From the 1930s on, New York City government provided welfare payments to the poor.[8] By the 1960s, as whites moved to the suburbs, the city was having trouble making the payments and attempted to purge the rolls of those who were committing welfare fraud.[8] Twenty individuals who had been denied welfare sued in a case that went to the United States Supreme Court, Goldberg v. Kelly. The Court ruled that those suspected of committing welfare fraud must receive individual hearings before being denied welfare.[8] David Frum considers this ruling to be a milestone leading to the city's 1975 budget disaster.[8]

After the Great Society legislation of the 1960s, for the first time a person who was not elderly or disabled could receive a living from the American government.[9] This could include general welfare payments, health care through Medicaid, food stamps, special payments for pregnant women and young mothers,and federal and state housing benefits.[9] In 1968, 4.1% of families were headed by a woman on welfare; by 1980, this increased to 10%.[9] In the 1970s, California was the U.S. state with the most generous welfare system.[10] Virtually all food stamp costs are paid by the federal government.[11]

Before the Welfare Reform Act of 1996, welfare was "once considered an open-ended right," but welfare reform converted it "into a finite program built to provide short-term cash assistance and steer people quickly into jobs."[12] Prior to reform, states were given "limitless"[12] money by the federal government, increasing per family on welfare, under the 60-year-old Aid to Families with Dependent Children (AFDC) program.[13] This gave states no incentive to direct welfare funds to the neediest recipients or to encourage individuals to go off welfare (the state lost federal money when someone left the system).[14] One child in seven nationwide received AFDC funds,[13] which mostly went to able-bodied single mothers.[11]

After reforms, which President Bill Clinton said would "end welfare as we know it,"[11] amounts from the federal government were given out in a flat rate per state based on population.[14] The new program is called Temporary Assistance to Needy Families (TANF).[13] It also encourages states to require some sort of employment search in exchange for providing funds to individuals and imposes a five-year time limit on cash assistance.[11][13][15] The bill restricts welfare from most legal immigrants and increased financial assistance for child care.[15] The federal government also maintains an emergency $2 billion TANF fund to assist states that may have rising unemployment.[13]

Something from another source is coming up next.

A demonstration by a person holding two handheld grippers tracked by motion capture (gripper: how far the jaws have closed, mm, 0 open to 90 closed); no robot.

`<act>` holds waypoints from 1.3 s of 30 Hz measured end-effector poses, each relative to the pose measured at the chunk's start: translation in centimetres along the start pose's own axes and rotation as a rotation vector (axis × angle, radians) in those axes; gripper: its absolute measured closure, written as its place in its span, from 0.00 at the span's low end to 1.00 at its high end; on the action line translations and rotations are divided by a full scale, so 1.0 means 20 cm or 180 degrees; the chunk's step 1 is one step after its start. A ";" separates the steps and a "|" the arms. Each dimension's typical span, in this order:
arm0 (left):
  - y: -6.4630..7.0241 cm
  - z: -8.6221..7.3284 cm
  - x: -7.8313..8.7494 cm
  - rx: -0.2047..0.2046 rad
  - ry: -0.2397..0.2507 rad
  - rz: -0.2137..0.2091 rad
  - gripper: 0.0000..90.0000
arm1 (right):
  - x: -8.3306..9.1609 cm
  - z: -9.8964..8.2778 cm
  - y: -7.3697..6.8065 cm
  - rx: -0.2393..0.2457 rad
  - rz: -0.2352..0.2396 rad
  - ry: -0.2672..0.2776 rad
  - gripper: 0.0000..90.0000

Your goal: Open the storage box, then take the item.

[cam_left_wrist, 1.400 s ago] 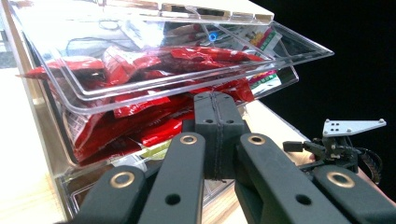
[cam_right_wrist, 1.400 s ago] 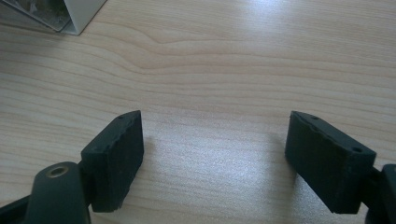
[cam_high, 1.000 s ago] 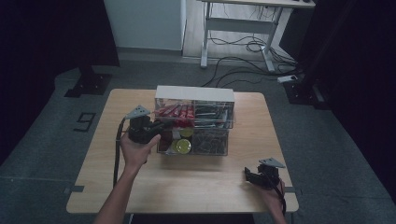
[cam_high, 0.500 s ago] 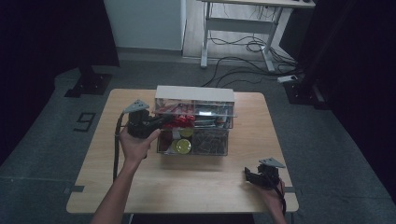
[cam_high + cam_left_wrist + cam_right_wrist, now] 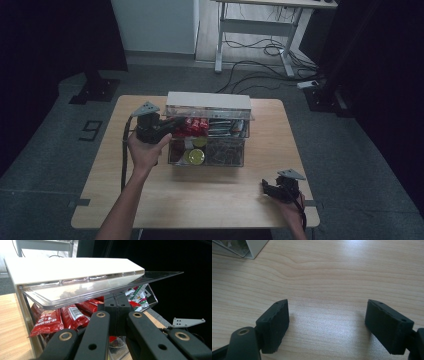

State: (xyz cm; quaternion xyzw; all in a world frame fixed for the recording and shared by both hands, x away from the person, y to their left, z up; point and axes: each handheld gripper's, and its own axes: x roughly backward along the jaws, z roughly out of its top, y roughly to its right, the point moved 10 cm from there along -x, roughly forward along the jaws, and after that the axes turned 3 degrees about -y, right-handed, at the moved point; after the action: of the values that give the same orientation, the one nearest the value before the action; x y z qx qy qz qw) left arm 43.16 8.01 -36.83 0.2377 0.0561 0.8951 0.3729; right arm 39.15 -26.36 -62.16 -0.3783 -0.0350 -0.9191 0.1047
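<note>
Now left hand-held gripper (image 5: 176, 124), jaws together, is probing clear organizer box (image 5: 207, 127) beside red packets (image 5: 192, 126); right hand-held gripper (image 5: 267, 188) is resting apart on surface (image 5: 220, 200); raised lid (image 5: 75, 272) risking knock.

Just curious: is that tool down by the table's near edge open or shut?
Open. The right tool has its two black pads standing wide apart over bare wooden table.

A light wooden table (image 5: 210, 200) is carrying a clear plastic organizer box (image 5: 207, 150) just right of the left gripper (image 5: 176, 126); the right gripper (image 5: 265, 189) is resting near the front right edge.
</note>
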 end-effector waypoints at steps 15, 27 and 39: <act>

Millions of people left the welfare rolls (a 60% drop overall),[15] employment rose, and the child poverty rate was reduced.[11] A 2007Congressional Budget Office study found that incomes in affected families rose by 35%.[15] The reforms were "widely applauded"[16] after "bitter protest."[11] The Times called the reform "one of the few undisputed triumphs of American government in the past 20 years."[17] Critics of the reforms sometimes point out that the reason for the massive decrease of people on the welfare rolls in the United States in the 1990s wasn't due to a rise in actual gainful employment in this population, but rather, due almost exclusively to their offloading into workfare, giving them a different classification than classic welfare recipient.

Aspects of the program vary in different states; Michigan, for example, requires a month in a job search program before benefits can begin.[11]

The National Review editorialized that the Economic Stimulus Act of 2009 will reverse the welfare-to-work provisions that Bill Clinton signed in the 1990s and again base federal grants to states on the number of people signed up for welfare rather than at a flat rate.[14] One of the experts who worked on the 1996 bill said that the provisions would lead to the largest one-year increase in welfare spending in American history.[17] The House bill provides $4 billion to pay 80% of states' welfare caseloads.[13] Although each state received $16.5 billion annually from the federal government as welfare rolls dropped, they spent the rest of the block grant on other types of assistance rather than saving it for worse economic times.[12]